I step away from the pack, give the ID game to Cedric and Peanut for a few minutes while I attempt to gain some dexterity in my typing and texting hand. I search google but the name is fairly generic. The Facebook, where I find it. Sure, it’s a generic name, but I find a profile with all the markers — hometown, current city, college, recent photo.
I pull up the profile picture of her full face. I hold my hand in such a way that it obscures to bottom name tags and likes and hearts before I turn my phone around and show her.
Before I can even utter a word —
“I don’t know who that is.”
“What?”
“That’s not me. It’s a very common name.
“But this is Emily Williamson from Portland. You’re Emily Williamson from Portland. The face is identical to the ID.”
“There was another girl with the same name in high school. It’s a very common name.”
“She went to the same college the same year, too? Wow, what a coincidence. It’s time for you to go.”
“Not without my ID, I have to drive home.”
The drive home excuse is always a classic because nobody should drive this late in the game. If you’re still out after 1 a.m. and not working, it’s time to call the Uber or Lyft. You don’t belong on the streets. You are not a raccoon.
Everything about this girl is wrong, and she’s pissing us all off.
Here’s where I lose it, temporarily. Guy 2 comes very close to me. Much closer than social distancing allows.
He brings his mouth to my ear and says, “I’m going to break my fist on your…”
So I chest-passed him five yards and into the light post.
“… wall.”
I did not hear the wall part. It’s an odd thing to say out loud, isn’t it? “I’m going to break my fist on your wall.” I thought he would say face or head, you know, like a fight. A moronic fight, but a fight.
We see a few cops and tell the throuple to flag them down so we can finally be through with this charade. We’re successful in doing so, but by the time the cruiser whips around to our side of the street Guy 3 swoops in and picks up Hellfire by the waist and carries her off into the distance.
That’s a lot of work for 10.
If only we were totally finished with the throuple. Guy 2 heads back around five minutes later. He asks for a cigarette. A stranger abides. Guy 2 rips the cigarette in half and throws it on the pavement, stomping on it repeatedly. He removes a Skoal tin from his back pocket. Takes two packets out and throws the tin on the pavement. Stomping on it repeatedly.
He picks up the broken cig AND the Skoal remnants and throws them in the public trash bin.
Huh?
There are no more stories to tell from our pre-quarantine bar day. We made some money. I set a personal record, as did some bartenders, I’m sure.
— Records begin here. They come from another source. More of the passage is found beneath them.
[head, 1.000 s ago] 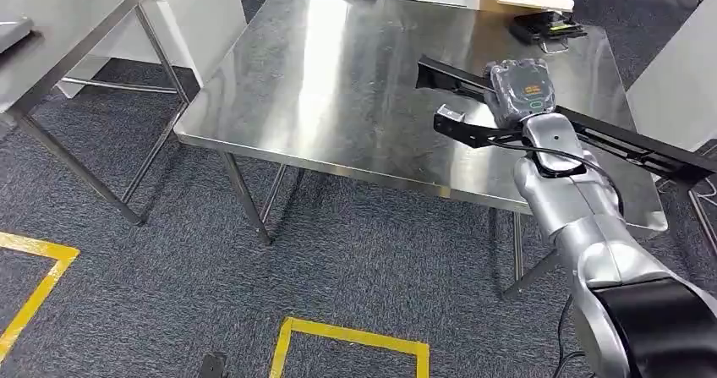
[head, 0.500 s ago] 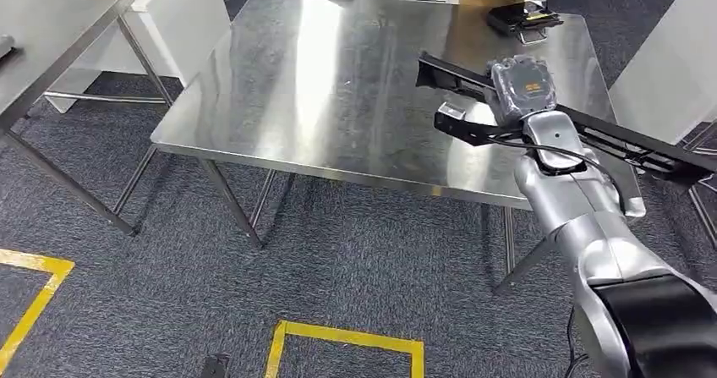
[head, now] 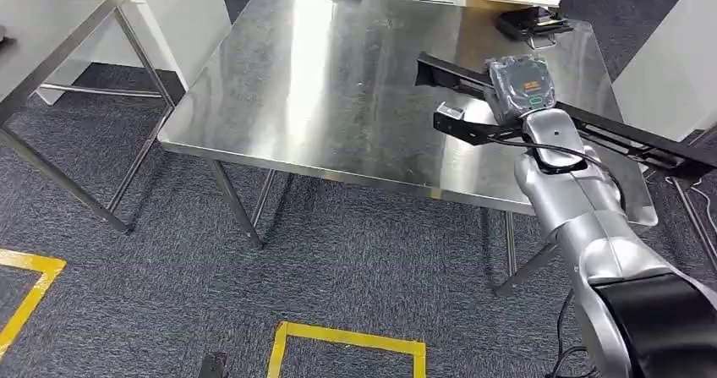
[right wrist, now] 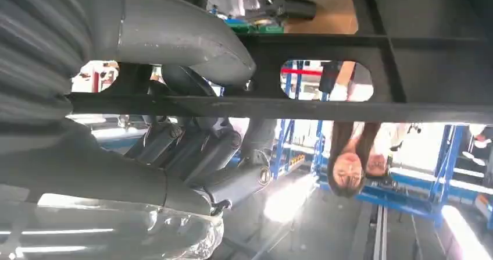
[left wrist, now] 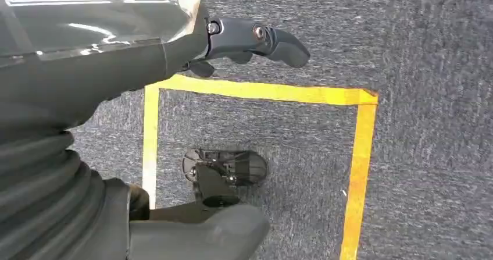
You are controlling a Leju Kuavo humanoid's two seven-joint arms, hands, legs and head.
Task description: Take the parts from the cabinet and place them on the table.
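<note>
One long black frame part [head: 621, 141] is held by the right hand [head: 522, 90], whose fingers [right wrist: 192, 149] are wrapped around a bar of it, above the steel table [head: 338, 82], near its right front edge. The part reaches out on both sides of the fingers. The left hand [left wrist: 244, 42] hangs over the carpet and a yellow tape square [left wrist: 354, 173], its fingers apart and holding nothing.

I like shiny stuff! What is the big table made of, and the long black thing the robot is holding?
The table looks like brushed steel: silvery, with blurry reflections. The long black part in the right hand is matte, with cut-out openings; probably plastic or painted metal, hard to tell which.
</note>
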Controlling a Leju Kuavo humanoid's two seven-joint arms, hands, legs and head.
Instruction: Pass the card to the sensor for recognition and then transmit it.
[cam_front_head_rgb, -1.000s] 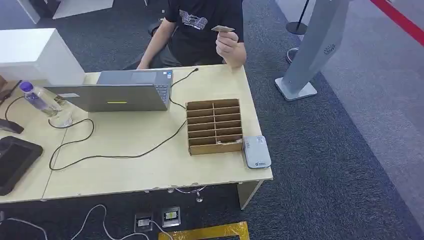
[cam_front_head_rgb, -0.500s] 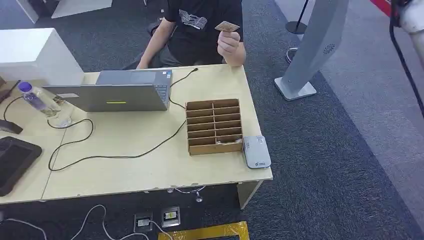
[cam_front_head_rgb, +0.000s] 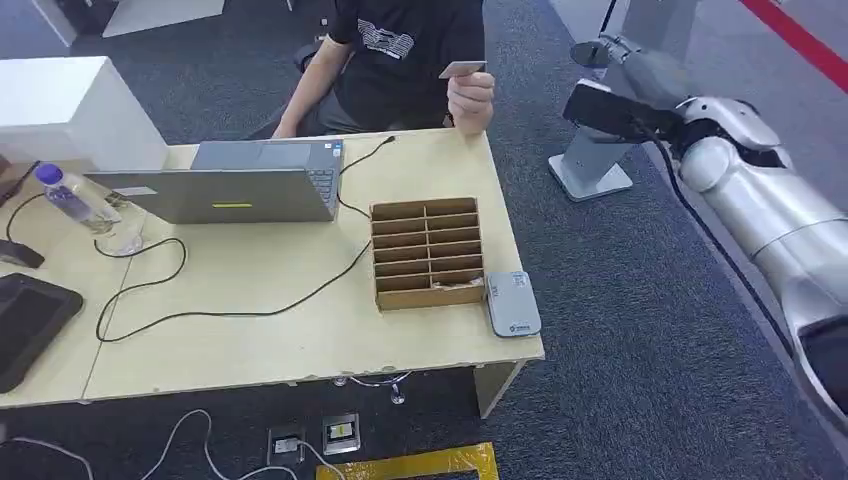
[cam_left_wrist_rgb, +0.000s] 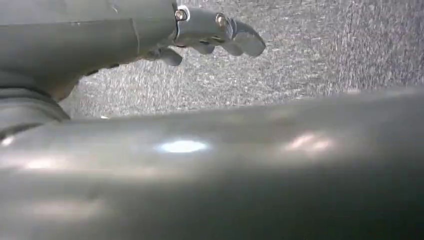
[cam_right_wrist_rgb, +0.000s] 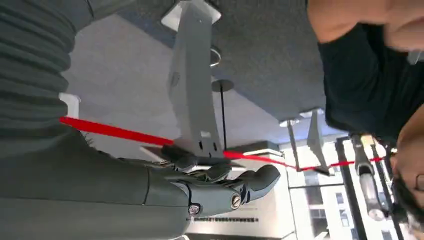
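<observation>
Card (cam_front_head_rgb: 463, 69) pinched in person's hand (cam_front_head_rgb: 470, 95) above far edge of desk (cam_front_head_rgb: 300, 330), held roughly flat, offered toward robot's right side. Right hand (cam_front_head_rgb: 597, 52) raised at head height beyond desk's right end, well apart from card, nothing in it; in wrist view right hand (cam_right_wrist_rgb: 220, 182) w/ fingers loosely curved, apart, unloaded. Left hand (cam_left_wrist_rgb: 210, 32) hanging low over grey carpet, fingers slack and slightly curled, grasping nothing. Card reader (cam_front_head_rgb: 513, 303) flat on desk's near right corner, touching or just beside wooden sorting tray (cam_front_head_rgb: 428, 252); laptop (cam_front_head_rgb: 225, 185) and trailing cable (cam_front_head_rgb: 200, 300) to the left, bottle (cam_front_head_rgb: 70, 195) at far left. Step in hand, by judgement: reach across to take card from person; task barely begun, sensing and hand-off not yet done. To do it well: approach card edge-on, thumb under and fingers over, clamp on free half away from person's fingertips; wait for firm pinch before pulling back. Keep card level so it lies flat on reader afterwards. Risks: thin card slipping from thick fingers, bumping person's hand, forearm sweeping tray on way down to reader. Can't tell card's face or orientation at this res.
</observation>
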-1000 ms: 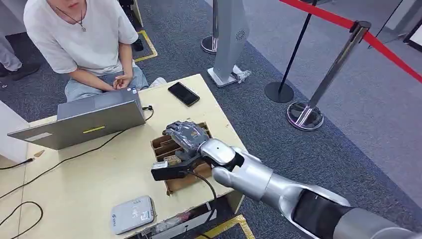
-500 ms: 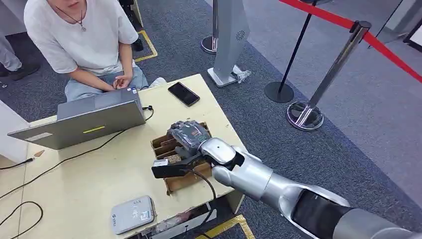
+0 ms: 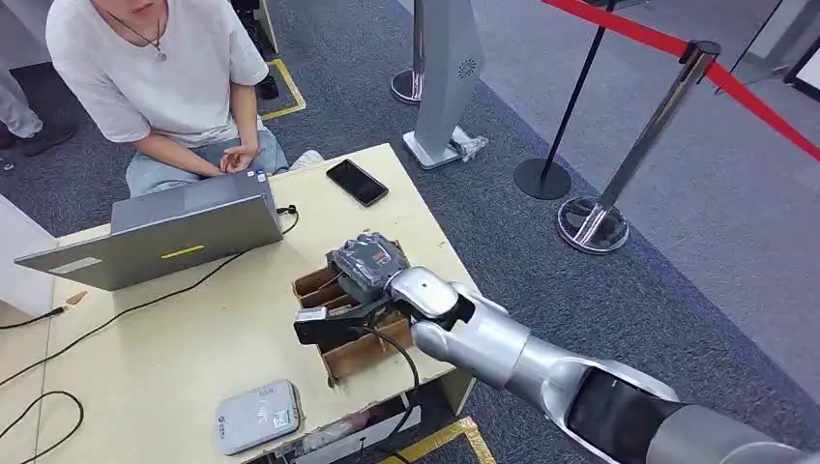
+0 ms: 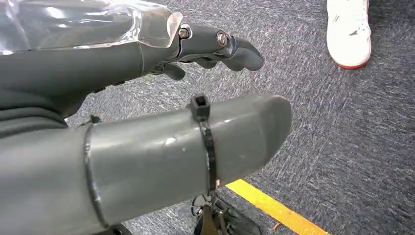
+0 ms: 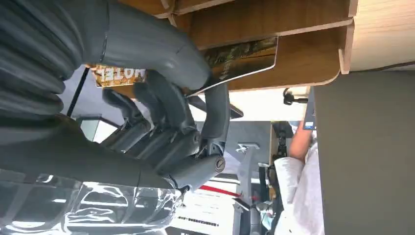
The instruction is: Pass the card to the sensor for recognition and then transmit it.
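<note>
One card [image 5: 235, 58] pinched in my right robot hand [image 3: 366, 266], lifted a bit since a second ago and nearly clear of the wooden rack [image 3: 353, 333]. Sensor [image 3: 257, 416] sits at 8 o'clock on the bench [image 3: 145, 358]; left robot hand [image 4: 147, 98] holds nothing, fingers loose

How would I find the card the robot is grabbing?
Look at the pale wooden table, then the brown slotted holder near its edge. The card sits in a slot under the right hand; it is glossy and printed, unlike the plain wood.
</note>
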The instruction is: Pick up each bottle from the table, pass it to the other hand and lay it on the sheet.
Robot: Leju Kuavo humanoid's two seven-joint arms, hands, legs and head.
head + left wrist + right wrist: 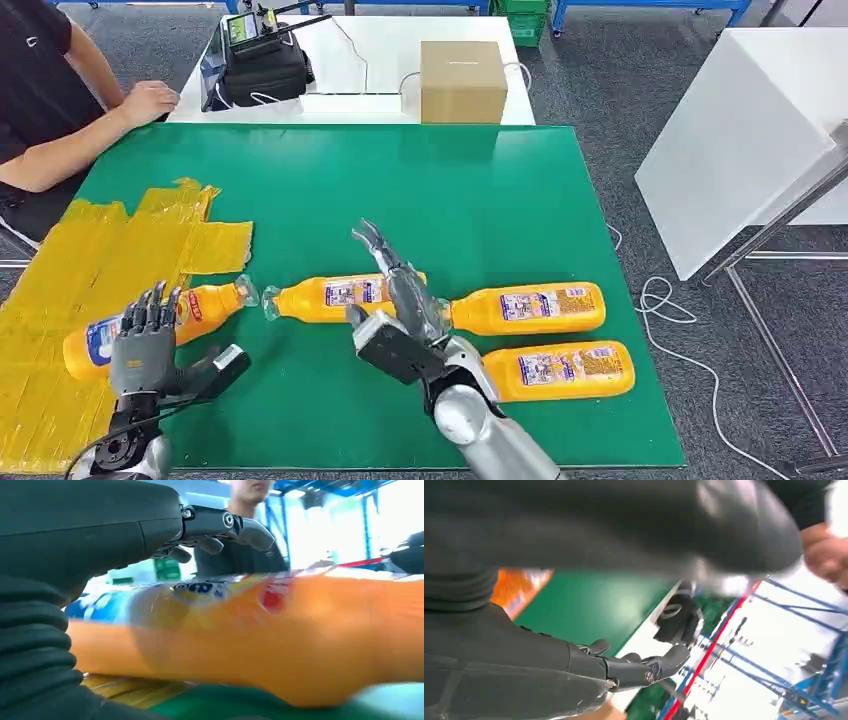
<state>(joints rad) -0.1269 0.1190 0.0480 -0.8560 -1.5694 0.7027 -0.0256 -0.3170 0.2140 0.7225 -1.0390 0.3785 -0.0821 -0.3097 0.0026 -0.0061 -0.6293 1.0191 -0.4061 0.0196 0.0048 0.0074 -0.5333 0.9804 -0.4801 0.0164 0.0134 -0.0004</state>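
Note:
Several orange bottles lie on the green table top (500, 190). One bottle (205, 305) rests with its base on the yellow sheet (70, 260) and its cap end over the green. My left hand (150, 340) is right beside it, fingers straight and thumb spread; the left wrist view has its fingers (250, 530) arched over the blurred bottle (280, 630) without closing on it. My right hand (400, 300) hovers with fingers stretched out above the middle bottle (330, 295). Its fingers (649, 667) hold nothing. Two more bottles (525, 308) (560, 370) lie to the right.
A person sits at the far left with a hand (148, 100) on the white table behind. A cardboard box (463, 80) and a black device (258, 65) stand there. A white table (740, 130) stands off to the right, with cables on the floor.

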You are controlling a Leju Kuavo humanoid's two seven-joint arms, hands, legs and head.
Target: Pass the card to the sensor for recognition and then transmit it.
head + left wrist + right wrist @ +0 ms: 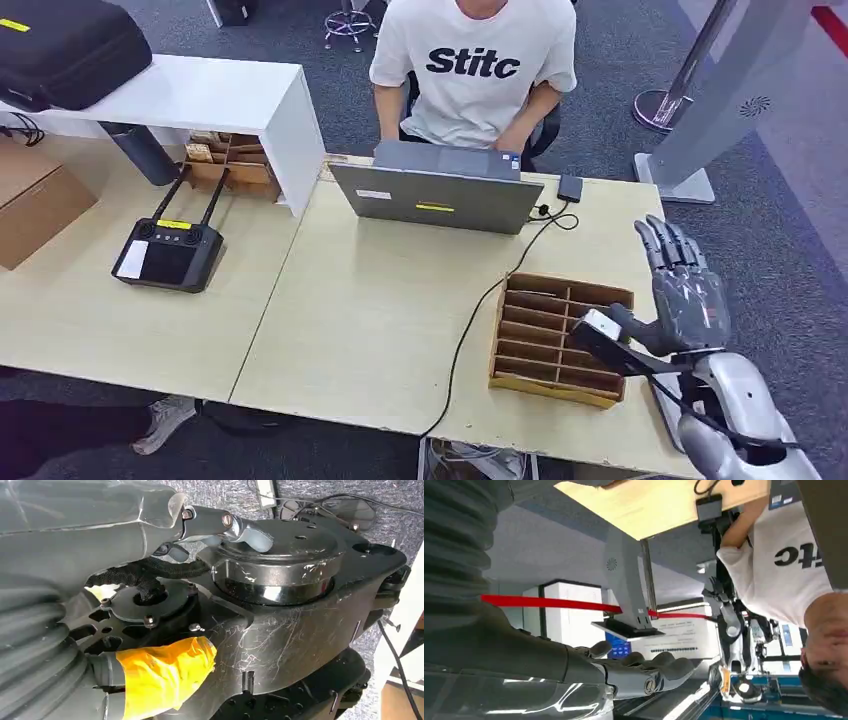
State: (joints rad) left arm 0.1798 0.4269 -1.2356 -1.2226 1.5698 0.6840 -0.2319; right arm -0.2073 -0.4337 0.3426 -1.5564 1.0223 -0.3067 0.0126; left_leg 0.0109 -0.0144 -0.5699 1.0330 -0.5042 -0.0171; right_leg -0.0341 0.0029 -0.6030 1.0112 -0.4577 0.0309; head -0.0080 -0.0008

I was disinfecting the bar rail, door handles, and any other surfaces I could reach for 45 minutes before our first bar-goers arrived.
And then I did it again when it was time to count money.
I washed my hands. I wore two or three sets of gloves.
My Carhartt face shield for warmth.
I avoided close-proximity touching, touching my face, using our own bathroom, high fives, handshakes, and the most respected bouncer currency, hugs from attractive women. I placed tips in my new-fangled, camouflaged fanny pack/hand warmer my mom bought me the night before. The virus would not get to me, or so I can hope.
They shut down all the bars two days later. All my closest (geographic) friends were suddenly out of a job.
The machinations of a website rolled in my head for 24 hours and I came up with this, saveourservice.org.
A logo, domain, and website set me back my Saturday earnings. It was rougher on Day 2 when setup ran me well into the Tuesday night. I didn’t even have time to drink my Guinness. On Day 3 I got a boost from The Angry Bartender and many, many friends.
It took me three years to get this blog to reach 10,000 views.
And only three days to reach 11,355 for my new site.
I feel like 10 will continue teaching me some new things the longer I’m away from the moonlight.